■ **Problem statement**
Would you transcribe the data word for word?

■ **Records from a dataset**
──────────

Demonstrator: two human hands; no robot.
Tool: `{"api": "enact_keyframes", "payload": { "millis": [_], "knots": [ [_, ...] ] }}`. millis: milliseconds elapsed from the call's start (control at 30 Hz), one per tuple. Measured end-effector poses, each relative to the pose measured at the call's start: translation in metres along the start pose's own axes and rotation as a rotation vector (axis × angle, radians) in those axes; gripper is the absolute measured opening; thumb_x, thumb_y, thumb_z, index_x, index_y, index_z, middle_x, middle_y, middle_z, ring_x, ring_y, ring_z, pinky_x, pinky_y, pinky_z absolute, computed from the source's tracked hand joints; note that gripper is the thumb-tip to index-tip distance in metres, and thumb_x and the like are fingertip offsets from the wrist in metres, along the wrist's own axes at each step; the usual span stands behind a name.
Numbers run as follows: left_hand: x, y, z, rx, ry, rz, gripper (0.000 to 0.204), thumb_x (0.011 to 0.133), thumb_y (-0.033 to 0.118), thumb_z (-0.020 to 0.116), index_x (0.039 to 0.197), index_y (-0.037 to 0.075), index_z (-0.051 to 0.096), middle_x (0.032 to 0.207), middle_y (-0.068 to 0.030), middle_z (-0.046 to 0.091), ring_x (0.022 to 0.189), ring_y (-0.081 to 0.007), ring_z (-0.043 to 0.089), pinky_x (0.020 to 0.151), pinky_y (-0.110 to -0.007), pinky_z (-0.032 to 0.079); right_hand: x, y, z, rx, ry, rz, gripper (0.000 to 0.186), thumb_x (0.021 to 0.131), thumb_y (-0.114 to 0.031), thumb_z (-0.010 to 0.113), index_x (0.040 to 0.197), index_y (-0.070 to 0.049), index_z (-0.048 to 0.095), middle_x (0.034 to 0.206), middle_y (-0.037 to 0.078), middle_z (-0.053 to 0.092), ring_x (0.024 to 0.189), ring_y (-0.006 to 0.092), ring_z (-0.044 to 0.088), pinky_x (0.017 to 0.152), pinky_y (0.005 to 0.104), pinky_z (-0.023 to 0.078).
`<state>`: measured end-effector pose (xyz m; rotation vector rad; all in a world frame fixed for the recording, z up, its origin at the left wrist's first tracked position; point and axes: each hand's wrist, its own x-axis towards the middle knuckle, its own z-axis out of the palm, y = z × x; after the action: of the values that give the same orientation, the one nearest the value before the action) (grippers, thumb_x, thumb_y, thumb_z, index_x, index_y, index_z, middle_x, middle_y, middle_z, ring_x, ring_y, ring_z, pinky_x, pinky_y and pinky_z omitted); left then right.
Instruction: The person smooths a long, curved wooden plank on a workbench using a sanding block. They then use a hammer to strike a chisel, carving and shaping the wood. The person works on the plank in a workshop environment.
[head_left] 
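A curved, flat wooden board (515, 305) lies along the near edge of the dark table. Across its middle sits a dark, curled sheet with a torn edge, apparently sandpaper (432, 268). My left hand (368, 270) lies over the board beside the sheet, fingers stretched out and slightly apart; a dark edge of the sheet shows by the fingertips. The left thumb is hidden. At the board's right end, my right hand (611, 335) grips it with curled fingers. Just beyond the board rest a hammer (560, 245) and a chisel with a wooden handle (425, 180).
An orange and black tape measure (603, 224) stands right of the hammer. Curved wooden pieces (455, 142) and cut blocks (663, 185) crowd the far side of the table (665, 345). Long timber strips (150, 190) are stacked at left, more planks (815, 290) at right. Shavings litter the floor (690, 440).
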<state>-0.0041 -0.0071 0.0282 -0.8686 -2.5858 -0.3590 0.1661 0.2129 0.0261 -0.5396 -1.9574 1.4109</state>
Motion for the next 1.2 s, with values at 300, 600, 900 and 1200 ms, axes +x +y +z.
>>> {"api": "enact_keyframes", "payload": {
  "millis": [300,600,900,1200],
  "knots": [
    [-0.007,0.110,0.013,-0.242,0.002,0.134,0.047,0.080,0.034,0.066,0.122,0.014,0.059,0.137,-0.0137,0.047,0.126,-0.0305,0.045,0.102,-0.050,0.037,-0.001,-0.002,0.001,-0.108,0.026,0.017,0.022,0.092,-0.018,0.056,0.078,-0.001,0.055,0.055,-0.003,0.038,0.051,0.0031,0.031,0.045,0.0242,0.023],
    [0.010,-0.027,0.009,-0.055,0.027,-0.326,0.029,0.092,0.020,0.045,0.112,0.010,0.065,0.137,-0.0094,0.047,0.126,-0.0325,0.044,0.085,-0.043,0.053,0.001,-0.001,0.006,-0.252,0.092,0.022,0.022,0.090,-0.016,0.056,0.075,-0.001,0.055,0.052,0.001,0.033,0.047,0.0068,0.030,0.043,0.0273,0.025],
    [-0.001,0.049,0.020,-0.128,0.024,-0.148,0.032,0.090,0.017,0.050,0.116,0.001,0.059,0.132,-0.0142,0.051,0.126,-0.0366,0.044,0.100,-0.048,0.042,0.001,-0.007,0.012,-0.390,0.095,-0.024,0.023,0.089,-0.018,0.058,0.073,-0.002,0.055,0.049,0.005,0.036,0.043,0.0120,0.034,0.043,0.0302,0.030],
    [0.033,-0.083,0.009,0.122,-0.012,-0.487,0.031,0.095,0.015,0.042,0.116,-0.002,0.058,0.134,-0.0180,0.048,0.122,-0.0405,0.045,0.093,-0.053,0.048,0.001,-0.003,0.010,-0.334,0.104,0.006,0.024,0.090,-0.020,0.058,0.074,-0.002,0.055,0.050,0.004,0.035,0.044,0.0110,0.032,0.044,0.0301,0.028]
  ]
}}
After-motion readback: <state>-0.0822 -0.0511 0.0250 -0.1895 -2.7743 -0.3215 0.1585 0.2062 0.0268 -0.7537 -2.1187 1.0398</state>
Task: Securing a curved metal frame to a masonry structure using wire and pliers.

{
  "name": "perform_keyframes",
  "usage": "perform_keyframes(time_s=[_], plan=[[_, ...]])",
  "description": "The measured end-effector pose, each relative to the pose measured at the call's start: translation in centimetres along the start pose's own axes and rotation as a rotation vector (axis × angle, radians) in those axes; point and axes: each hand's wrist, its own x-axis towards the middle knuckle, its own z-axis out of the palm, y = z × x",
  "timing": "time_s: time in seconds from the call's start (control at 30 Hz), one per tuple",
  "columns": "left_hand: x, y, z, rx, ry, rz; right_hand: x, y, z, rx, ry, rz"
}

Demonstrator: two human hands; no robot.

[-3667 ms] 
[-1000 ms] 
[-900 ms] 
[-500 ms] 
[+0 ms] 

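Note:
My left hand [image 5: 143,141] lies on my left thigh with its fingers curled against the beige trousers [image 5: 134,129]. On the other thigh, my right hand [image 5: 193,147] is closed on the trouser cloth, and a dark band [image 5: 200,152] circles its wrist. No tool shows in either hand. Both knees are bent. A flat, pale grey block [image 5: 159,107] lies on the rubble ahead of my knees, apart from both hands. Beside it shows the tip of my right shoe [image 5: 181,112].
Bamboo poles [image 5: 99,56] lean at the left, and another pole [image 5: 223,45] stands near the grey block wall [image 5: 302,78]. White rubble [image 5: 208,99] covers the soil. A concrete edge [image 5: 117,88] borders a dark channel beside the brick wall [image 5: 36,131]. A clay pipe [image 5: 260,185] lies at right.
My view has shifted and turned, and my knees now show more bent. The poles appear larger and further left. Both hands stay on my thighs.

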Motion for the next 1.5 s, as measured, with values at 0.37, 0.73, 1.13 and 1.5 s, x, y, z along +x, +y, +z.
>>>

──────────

■ **Written response**
Demonstrator: two human hands; no robot.
Tool: `{"api": "enact_keyframes", "payload": { "millis": [_], "knots": [ [_, ...] ] }}`. millis: milliseconds elapsed from the call's start (control at 30 Hz), one per tuple. Measured end-effector poses, each relative to the pose measured at the call's start: translation in metres along the start pose's own axes and rotation as a rotation vector (axis × angle, radians) in those axes; gripper is the absolute measured opening; thumb_x, thumb_y, thumb_z, index_x, index_y, index_z, middle_x, middle_y, middle_z, ring_x, ring_y, ring_z, pinky_x, pinky_y, pinky_z absolute, computed from the source's tracked hand joints; note that gripper is the thumb-tip to index-tip distance in metres, and thumb_x and the like are fingertip offsets from the wrist in metres, along the wrist's own axes at each step; the usual span stands behind a name.
Numbers run as follows: left_hand: x, y, z, rx, ry, rz, gripper (0.000 to 0.204), thumb_x (0.011 to 0.133), thumb_y (-0.033 to 0.118), thumb_z (-0.020 to 0.116), index_x (0.039 to 0.197), index_y (-0.037 to 0.075), index_z (-0.051 to 0.096), middle_x (0.032 to 0.207), middle_y (-0.068 to 0.030), middle_z (-0.046 to 0.091), ring_x (0.022 to 0.189), ring_y (-0.081 to 0.007), ring_z (-0.043 to 0.089), pinky_x (0.020 to 0.151), pinky_y (-0.110 to -0.007), pinky_z (-0.032 to 0.079); right_hand: x, y, z, rx, ry, rz, gripper (0.000 to 0.186), thumb_x (0.021 to 0.131), thumb_y (-0.114 to 0.031), thumb_z (-0.010 to 0.113), index_x (0.040 to 0.197), index_y (-0.070 to 0.049), index_z (-0.048 to 0.095), middle_x (0.034 to 0.206), middle_y (-0.037 to 0.078), middle_z (-0.053 to 0.092), ring_x (0.024 to 0.189), ring_y (-0.006 to 0.092), ring_z (-0.044 to 0.088), pinky_x (0.017 to 0.152), pinky_y (0.005 to 0.104), pinky_z (-0.023 to 0.078).
`<state>`: measured end-effector pose (xyz m; rotation vector rad; all in a world frame fixed for the recording, z up, its origin at the left wrist's first tracked position; point and axes: each hand's wrist, its own x-axis towards the middle knuckle, its own z-axis out of the palm, y = z × x; after the action: of the values that give the same orientation, the one nearest the value before the action) (grippers, thumb_x, thumb_y, thumb_z, index_x, index_y, index_z, middle_x, middle_y, middle_z, ring_x, ring_y, ring_z, pinky_x, pinky_y and pinky_z omitted); left then right.
Instruction: The person smooths a long, curved wooden plank on a workbench using a sanding block. They then use a hammer to strike a chisel, carving and shaping the wood. The person works on the plank in a workshop environment.
[head_left] 
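A curved, flat wooden board (515, 305) lies along the near edge of the dark table. Across its middle sits a dark, curled sheet with a torn edge, apparently sandpaper (432, 268). My left hand (368, 270) lies over the board beside the sheet, fingers stretched out and slightly apart; a dark edge of the sheet shows by the fingertips. The left thumb is hidden. At the board's right end, my right hand (611, 335) grips it with curled fingers. Just beyond the board rest a hammer (560, 245) and a chisel with a wooden handle (425, 180).
An orange and black tape measure (603, 224) stands right of the hammer. Curved wooden pieces (455, 142) and cut blocks (663, 185) crowd the far side of the table (665, 345). Long timber strips (150, 190) are stacked at left, more planks (815, 290) at right. Shavings litter the floor (690, 440).
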<state>-0.0041 -0.0071 0.0282 -0.8686 -2.5858 -0.3590 0.1661 0.2129 0.0261 -0.5396 -1.9574 1.4109</state>
Motion for the next 1.2 s, with values at 300, 600, 900 and 1200 ms, axes +x +y +z.
>>> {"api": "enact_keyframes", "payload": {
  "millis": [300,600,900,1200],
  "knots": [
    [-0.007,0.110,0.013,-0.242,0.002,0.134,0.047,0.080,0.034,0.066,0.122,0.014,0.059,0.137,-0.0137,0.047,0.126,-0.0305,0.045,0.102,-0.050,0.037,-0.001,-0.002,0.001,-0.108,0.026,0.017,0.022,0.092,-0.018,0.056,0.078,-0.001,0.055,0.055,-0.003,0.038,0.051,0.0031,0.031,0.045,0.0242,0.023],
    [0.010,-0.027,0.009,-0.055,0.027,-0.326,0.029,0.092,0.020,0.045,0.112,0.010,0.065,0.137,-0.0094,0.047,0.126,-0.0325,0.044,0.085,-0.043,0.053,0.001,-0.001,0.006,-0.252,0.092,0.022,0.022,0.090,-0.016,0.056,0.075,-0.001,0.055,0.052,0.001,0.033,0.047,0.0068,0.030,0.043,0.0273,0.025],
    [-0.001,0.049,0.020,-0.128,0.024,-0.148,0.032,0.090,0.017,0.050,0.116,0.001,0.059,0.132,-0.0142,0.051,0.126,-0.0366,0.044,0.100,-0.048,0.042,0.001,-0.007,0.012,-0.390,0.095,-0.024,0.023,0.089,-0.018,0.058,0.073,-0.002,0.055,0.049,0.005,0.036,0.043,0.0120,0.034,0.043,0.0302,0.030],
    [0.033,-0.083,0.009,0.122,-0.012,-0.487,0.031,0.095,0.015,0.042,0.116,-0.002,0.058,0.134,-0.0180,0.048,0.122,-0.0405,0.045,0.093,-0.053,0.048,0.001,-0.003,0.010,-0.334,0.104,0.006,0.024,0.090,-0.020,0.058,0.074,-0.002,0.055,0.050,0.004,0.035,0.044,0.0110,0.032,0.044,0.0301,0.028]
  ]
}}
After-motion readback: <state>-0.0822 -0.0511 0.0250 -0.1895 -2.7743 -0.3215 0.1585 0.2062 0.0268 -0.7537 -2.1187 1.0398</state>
Task: Securing a curved metal frame to a masonry structure using wire and pliers.

{
  "name": "perform_keyframes",
  "usage": "perform_keyframes(time_s=[_], plan=[[_, ...]])",
  "description": "The measured end-effector pose, each relative to the pose measured at the call's start: translation in centimetres along the start pose's own axes and rotation as a rotation vector (axis × angle, radians) in those axes; point and axes: each hand's wrist, its own x-axis towards the middle knuckle, its own z-axis out of the palm, y = z × x",
  "timing": "time_s: time in seconds from the call's start (control at 30 Hz), one per tuple",
  "columns": "left_hand: x, y, z, rx, ry, rz; right_hand: x, y, z, rx, ry, rz"
}

Demonstrator: two human hands; no robot.

[-3667 ms] 
[-1000 ms] 
[-900 ms] 
[-500 ms] 
[+0 ms] 

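Note:
My left hand [image 5: 143,141] lies on my left thigh with its fingers curled against the beige trousers [image 5: 134,129]. On the other thigh, my right hand [image 5: 193,147] is closed on the trouser cloth, and a dark band [image 5: 200,152] circles its wrist. No tool shows in either hand. Both knees are bent. A flat, pale grey block [image 5: 159,107] lies on the rubble ahead of my knees, apart from both hands. Beside it shows the tip of my right shoe [image 5: 181,112].
Bamboo poles [image 5: 99,56] lean at the left, and another pole [image 5: 223,45] stands near the grey block wall [image 5: 302,78]. White rubble [image 5: 208,99] covers the soil. A concrete edge [image 5: 117,88] borders a dark channel beside the brick wall [image 5: 36,131]. A clay pipe [image 5: 260,185] lies at right.
My view has shifted and turned, and my knees now show more bent. The poles appear larger and further left. Both hands stay on my thighs.
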
Motion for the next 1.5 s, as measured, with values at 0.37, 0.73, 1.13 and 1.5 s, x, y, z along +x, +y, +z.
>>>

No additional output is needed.